■ **Your goal**
Without the pictures, give the listing below again exactly.

■ **Available data**
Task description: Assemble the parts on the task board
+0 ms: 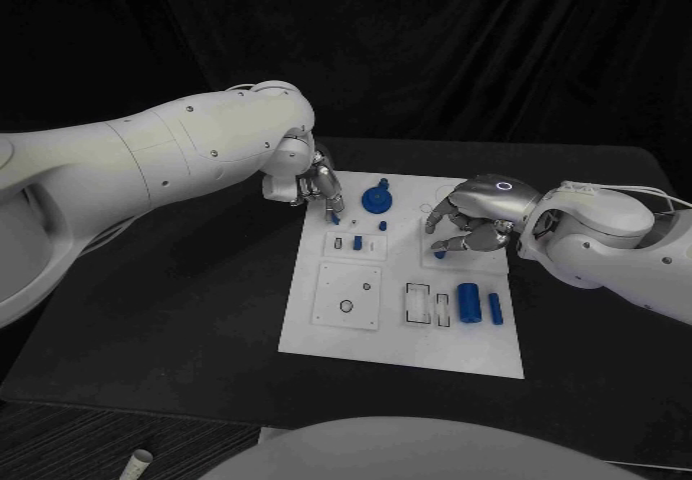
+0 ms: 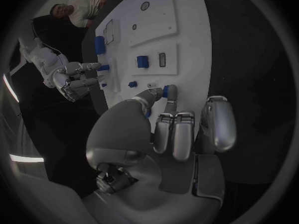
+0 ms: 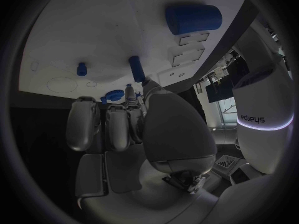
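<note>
The small blue peg (image 1: 336, 214) sat pinched at the tips of my left hand (image 1: 307, 182), thumb and a finger closed on it while the other fingers (image 2: 182, 134) curled loosely beside; the left wrist view showed the same peg (image 2: 165, 90) right at those tips, over the white task board (image 1: 342, 335). It hung at the board's ten o'clock edge, just above the surface. I judged its long axis close to upright, though the fingers hid most of it. The nearest open seats, as I read them, lay toward five o'clock from the peg, by the small slotted block (image 1: 346, 242); the blue gear (image 1: 376, 198) stood at about three o'clock, close by.

My right hand (image 1: 470, 222) hovered at the board's two o'clock side, its fingers curled in around something small and blue (image 3: 136, 68) at the tips; whether it truly gripped it I could not tell. The large blue cylinder (image 1: 469, 298) and the slim blue pin (image 1: 495, 308) lay side by side at the board's four o'clock, long axes running twelve to six, well apart from both hands. The left was the nearer hand for the next placement on the bench (image 1: 173, 330).
</note>
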Robot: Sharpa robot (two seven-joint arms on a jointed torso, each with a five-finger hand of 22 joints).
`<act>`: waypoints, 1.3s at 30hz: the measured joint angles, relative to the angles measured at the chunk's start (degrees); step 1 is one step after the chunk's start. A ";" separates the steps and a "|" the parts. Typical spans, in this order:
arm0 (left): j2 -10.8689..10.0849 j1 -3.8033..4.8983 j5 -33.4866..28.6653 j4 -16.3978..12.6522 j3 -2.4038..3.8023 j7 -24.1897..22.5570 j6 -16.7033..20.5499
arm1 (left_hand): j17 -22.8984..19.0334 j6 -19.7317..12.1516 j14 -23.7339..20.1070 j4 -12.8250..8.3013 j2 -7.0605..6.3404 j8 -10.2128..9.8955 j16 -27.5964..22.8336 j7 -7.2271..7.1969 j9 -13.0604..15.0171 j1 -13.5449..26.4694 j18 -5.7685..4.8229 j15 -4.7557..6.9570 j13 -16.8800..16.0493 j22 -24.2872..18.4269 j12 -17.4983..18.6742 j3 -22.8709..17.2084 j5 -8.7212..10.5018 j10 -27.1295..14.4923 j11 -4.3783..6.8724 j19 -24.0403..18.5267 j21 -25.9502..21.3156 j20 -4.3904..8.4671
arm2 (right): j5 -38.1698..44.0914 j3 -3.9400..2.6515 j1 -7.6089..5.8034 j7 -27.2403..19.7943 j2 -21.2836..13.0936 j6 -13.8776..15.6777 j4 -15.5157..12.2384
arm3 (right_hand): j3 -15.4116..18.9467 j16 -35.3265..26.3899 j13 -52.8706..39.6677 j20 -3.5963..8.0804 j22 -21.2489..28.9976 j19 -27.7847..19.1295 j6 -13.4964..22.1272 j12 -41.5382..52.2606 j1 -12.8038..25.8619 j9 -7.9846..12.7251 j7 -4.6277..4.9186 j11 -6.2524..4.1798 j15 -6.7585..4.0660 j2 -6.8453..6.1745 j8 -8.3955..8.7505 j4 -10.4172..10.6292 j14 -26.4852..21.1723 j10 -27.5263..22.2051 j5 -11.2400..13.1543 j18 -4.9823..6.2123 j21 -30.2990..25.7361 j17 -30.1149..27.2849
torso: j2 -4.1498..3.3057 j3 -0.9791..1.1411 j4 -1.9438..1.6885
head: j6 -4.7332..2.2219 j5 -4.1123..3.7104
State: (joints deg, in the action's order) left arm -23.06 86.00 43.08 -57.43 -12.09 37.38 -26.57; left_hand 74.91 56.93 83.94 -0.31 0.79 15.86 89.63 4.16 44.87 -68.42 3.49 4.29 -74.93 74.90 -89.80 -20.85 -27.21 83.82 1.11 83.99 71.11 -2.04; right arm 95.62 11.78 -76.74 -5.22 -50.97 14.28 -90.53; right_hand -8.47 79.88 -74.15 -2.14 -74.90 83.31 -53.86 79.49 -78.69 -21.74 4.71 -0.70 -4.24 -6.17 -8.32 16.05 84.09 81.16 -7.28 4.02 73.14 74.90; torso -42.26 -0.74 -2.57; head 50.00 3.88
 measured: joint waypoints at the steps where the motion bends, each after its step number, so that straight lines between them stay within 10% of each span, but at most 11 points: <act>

■ **Response to this task**
Task description: Assemble the parts on the task board
+0 ms: 
+0 ms: 
+0 ms: 
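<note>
The small blue peg (image 1: 336, 214) sat pinched at the tips of my left hand (image 1: 307, 182), thumb and a finger closed on it while the other fingers (image 2: 182, 134) curled loosely beside; the left wrist view showed the same peg (image 2: 165, 90) right at those tips, over the white task board (image 1: 342, 335). It hung at the board's ten o'clock edge, just above the surface. I judged its long axis close to upright, though the fingers hid most of it. The nearest open seats, as I read them, lay toward five o'clock from the peg, by the small slotted block (image 1: 346, 242); the blue gear (image 1: 376, 198) stood at about three o'clock, close by.

My right hand (image 1: 470, 222) hovered at the board's two o'clock side, its fingers curled in around something small and blue (image 3: 136, 68) at the tips; whether it truly gripped it I could not tell. The large blue cylinder (image 1: 469, 298) and the slim blue pin (image 1: 495, 308) lay side by side at the board's four o'clock, long axes running twelve to six, well apart from both hands. The left was the nearer hand for the next placement on the bench (image 1: 173, 330).
</note>
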Robot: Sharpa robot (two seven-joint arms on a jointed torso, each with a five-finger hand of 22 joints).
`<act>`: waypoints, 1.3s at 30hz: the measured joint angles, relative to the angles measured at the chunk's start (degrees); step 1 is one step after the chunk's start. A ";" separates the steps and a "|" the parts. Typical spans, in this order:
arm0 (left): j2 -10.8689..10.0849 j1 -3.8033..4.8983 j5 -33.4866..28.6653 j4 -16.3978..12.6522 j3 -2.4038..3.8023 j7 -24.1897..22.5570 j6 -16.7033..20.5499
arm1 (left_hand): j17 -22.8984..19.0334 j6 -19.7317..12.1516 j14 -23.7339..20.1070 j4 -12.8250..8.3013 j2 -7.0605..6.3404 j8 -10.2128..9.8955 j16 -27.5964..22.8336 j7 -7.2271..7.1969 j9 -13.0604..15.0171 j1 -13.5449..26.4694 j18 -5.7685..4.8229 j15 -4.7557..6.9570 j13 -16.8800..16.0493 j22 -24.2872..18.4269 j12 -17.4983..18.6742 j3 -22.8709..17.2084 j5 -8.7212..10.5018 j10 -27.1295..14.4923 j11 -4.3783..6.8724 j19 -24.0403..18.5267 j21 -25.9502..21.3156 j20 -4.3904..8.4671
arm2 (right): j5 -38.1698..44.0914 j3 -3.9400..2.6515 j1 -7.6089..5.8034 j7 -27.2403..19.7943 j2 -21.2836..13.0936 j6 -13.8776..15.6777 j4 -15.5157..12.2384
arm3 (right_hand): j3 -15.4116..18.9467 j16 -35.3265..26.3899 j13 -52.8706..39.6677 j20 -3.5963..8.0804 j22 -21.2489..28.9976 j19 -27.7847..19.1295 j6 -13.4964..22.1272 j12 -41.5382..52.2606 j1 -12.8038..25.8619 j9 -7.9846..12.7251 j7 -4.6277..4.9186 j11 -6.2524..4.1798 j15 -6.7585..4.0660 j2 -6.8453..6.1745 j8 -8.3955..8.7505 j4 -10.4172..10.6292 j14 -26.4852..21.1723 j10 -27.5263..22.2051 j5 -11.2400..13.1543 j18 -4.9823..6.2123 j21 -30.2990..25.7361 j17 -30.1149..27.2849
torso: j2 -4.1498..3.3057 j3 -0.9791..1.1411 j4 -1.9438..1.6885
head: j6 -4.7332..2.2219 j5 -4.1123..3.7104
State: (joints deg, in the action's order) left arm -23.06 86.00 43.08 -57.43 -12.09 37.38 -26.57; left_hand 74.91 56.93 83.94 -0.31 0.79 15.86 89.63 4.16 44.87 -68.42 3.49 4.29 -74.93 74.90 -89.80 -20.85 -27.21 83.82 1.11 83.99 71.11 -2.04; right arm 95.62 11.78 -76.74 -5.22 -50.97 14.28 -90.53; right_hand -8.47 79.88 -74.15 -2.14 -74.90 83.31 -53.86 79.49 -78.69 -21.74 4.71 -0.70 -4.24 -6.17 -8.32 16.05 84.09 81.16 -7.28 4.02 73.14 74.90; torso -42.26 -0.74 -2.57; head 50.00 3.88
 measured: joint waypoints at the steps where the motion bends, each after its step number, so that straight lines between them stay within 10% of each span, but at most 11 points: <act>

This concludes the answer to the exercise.